Millions of Trello user accounts leaked online — personal info available for basically nothing, here's what we know

Trello.

Public account information on more than 15 million Trello users has been leaked online after a threat actor decided to basically give it away on a hacking forum. 

In January 2024, a threat actor with the alias ‘emo’ said they collected 15,115,516 email addresses used to register Trello accounts, by feeding more than 500 million emails into an unsecured API, to see which were used for an account on the platform. Besides the email address, the hacker obtained people’s public Trello account information, as well as full names.

Fast-forward roughly half a year later, and the same threat actor is now selling the database on the Breached hacking forum for eight site credits. According to BleepingComputer, that equals $2.32.

Abusing APIs

"Trello had an open API endpoint that allows any unauthenticated user to map an email address to a trello account," the threat actor said. "I originally was only going to feed the endpoint emails from 'com' (OGU, RF, Breached, etc.) databases but I just decided to keep going with emails until I was bored."
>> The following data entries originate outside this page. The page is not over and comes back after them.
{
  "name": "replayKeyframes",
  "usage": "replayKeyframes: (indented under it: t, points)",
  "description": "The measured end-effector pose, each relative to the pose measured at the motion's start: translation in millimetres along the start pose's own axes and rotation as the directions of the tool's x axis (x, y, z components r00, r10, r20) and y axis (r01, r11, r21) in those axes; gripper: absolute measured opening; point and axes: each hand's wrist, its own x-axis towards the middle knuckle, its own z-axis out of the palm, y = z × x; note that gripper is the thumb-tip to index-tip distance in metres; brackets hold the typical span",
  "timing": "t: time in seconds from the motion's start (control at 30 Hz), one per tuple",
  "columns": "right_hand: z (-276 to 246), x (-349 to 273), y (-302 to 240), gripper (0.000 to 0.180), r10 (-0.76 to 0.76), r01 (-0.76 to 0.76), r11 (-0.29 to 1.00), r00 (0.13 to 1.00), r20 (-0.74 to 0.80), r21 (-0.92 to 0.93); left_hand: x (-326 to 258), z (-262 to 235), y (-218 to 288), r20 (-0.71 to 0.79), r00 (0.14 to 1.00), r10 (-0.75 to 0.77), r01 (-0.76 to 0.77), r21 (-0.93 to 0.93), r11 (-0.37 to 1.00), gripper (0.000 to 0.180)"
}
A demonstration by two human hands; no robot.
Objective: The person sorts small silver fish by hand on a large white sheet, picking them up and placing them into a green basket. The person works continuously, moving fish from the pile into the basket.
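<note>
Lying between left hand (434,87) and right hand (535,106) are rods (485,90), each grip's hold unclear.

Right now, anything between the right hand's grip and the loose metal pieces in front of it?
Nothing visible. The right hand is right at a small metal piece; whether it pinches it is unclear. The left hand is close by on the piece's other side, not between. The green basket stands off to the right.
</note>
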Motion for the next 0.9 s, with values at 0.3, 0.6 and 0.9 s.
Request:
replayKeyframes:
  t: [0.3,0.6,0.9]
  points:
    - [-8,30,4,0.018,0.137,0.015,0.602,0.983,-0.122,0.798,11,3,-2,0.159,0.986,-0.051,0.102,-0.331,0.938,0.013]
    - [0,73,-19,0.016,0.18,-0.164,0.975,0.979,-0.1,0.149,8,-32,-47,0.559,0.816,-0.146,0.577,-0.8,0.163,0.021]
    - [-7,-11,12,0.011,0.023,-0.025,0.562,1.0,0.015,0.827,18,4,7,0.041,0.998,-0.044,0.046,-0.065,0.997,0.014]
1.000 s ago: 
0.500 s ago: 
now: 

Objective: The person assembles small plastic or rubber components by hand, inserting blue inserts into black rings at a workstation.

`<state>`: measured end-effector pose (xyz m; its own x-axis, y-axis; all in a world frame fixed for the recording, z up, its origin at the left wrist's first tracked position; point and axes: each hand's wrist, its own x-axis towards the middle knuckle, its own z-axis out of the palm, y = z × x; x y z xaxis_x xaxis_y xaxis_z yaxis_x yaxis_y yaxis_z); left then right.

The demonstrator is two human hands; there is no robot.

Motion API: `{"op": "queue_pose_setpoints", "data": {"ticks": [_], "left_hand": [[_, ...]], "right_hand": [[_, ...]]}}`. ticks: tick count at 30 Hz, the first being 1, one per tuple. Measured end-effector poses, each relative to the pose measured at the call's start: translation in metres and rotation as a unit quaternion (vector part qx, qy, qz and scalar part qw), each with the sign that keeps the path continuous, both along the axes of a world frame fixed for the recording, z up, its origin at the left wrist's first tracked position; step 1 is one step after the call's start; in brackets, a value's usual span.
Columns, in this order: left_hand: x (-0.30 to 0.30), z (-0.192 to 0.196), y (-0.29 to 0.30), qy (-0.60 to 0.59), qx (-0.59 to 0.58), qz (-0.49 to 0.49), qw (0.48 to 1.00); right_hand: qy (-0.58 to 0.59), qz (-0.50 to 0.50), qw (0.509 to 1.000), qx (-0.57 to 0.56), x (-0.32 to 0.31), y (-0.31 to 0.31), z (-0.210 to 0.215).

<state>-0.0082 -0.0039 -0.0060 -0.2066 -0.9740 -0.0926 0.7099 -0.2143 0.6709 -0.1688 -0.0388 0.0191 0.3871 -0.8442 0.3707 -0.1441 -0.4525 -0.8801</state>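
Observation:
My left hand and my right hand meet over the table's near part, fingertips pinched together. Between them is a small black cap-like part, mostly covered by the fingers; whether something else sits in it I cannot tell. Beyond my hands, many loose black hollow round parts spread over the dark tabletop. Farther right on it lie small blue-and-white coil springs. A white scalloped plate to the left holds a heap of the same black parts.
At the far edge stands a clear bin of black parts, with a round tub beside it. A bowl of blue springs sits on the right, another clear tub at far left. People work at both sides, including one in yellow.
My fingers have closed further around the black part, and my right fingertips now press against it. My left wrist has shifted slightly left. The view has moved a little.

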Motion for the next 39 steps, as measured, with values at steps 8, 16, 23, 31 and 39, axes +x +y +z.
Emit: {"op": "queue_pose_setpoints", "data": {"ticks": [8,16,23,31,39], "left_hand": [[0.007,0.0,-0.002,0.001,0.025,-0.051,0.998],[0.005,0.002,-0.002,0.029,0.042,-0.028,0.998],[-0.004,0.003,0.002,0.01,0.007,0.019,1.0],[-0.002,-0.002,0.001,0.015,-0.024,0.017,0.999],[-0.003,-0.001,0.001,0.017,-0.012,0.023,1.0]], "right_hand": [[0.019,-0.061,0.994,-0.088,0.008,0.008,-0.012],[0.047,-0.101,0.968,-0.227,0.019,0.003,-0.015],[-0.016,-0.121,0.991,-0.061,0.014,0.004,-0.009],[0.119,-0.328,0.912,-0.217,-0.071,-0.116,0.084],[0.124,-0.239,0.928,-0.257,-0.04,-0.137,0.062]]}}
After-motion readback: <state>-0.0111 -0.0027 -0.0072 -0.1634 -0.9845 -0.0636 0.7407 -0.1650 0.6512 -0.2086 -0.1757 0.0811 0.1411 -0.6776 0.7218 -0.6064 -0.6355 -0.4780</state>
Initially, Trello denied having been breached, and said that the hacker built the database out of public and scraped information. Now, it confirmed that the incident stemmed from an unsecured API:

"Enabled by the Trello REST API, Trello users have been enabled to invite members or guests to their public boards by email address. However, given the misuse of the API uncovered in this January 2024 investigation, we made a change to it so that unauthenticated users/services cannot request another user's public information by email. Authenticated users can still request information that is publicly available on another user's profile using this API. This change strikes a balance between preventing misuse of the API while keeping the ‘invite to a public board by email’ feature working for our users. We will continue to monitor the use of the API and take any necessary actions."

While collecting public information this way doesn’t sound like a particularly dangerous attack, the information can still be used to create convincing phishing emails. That can lead to more destructive compromise, such as password theft, malware deployment, and more.

Trello is a project management platform on which users (mostly businesses) can organize tasks into columns, or cards. The platform allegedly has more than 40 million users.